▶ What you should do: Through the last line of the entries, please copy every line exactly, starting with the one that contains "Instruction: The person".

(Data entries)

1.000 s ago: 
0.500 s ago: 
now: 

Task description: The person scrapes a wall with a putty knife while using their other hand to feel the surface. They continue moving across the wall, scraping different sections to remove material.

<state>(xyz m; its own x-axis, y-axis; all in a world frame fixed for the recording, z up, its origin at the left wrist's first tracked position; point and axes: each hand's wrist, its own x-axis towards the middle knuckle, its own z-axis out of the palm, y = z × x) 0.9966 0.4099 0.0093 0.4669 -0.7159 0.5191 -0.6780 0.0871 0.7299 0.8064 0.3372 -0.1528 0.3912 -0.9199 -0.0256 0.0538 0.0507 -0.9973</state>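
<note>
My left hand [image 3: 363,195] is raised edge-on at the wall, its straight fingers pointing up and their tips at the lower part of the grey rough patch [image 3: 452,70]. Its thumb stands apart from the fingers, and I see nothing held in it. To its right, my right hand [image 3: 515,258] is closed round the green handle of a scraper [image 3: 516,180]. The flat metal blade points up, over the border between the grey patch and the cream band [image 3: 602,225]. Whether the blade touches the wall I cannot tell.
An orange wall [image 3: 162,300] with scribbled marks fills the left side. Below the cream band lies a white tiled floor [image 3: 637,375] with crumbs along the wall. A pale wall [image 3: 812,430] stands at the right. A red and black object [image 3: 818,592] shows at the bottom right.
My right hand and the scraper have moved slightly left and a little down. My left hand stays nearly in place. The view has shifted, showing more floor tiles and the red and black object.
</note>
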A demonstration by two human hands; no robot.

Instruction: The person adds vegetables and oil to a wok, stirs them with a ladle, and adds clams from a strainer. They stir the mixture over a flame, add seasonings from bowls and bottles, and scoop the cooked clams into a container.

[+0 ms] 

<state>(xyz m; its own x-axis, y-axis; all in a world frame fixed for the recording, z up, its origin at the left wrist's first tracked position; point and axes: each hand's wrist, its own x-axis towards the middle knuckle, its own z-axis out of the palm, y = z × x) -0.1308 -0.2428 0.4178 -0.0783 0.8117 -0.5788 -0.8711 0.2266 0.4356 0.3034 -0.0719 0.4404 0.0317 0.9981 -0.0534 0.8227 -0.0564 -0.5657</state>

▶ Solution to this problem:
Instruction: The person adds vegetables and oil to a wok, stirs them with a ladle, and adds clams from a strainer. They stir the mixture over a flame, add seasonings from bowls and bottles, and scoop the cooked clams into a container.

[+0 ms] 

<state>(xyz m; its own x-axis, y-axis; all in a world frame fixed for the recording, z up, its origin at the left wrist's first tracked position; point and axes: each hand's wrist, its own x-axis towards the middle knuckle, its own z-axis out of the palm, y = z × x) -0.1308 -0.2428 0.4178 -0.0783 0.8117 -0.5788 -0.8711 0.2266 0.4356 0.3034 -0.0719 0.4404 0.0317 0.9981 -0.0534 0.8227 -0.0564 -0.5657</state>

What has been written here completes the answer.